## Task to carry out
Every line below between the line holding "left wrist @" and the line holding "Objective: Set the", inclusive, should be repeated exactly, and all other lines omitted.

+++ Input data

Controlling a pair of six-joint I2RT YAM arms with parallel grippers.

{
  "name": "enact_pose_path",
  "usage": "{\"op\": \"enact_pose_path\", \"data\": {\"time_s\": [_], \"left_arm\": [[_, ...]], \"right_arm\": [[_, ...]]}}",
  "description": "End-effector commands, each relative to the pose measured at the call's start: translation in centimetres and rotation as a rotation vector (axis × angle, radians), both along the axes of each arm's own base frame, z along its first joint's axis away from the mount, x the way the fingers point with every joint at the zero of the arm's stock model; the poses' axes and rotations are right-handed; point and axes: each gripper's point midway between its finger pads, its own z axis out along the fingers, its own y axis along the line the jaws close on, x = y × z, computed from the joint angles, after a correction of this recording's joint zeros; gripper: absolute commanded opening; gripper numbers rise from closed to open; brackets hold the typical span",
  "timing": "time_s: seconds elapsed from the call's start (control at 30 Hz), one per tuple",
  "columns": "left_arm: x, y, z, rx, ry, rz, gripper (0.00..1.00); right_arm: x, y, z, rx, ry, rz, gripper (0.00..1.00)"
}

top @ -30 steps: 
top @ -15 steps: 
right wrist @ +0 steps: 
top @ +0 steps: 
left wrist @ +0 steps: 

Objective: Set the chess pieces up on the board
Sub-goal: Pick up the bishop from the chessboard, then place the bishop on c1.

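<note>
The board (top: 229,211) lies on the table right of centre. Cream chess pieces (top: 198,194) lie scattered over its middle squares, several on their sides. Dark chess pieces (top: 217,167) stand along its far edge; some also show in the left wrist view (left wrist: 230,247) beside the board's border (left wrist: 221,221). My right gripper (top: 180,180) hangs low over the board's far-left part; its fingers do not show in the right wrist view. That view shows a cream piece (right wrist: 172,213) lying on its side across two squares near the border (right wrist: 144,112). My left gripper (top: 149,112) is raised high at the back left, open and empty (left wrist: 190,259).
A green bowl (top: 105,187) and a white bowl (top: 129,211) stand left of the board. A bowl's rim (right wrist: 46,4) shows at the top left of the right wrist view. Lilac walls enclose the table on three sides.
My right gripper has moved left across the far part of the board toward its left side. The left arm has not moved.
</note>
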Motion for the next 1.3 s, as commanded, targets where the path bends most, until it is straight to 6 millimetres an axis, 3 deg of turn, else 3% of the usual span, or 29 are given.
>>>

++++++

## Task output
left wrist @ +0 steps: 

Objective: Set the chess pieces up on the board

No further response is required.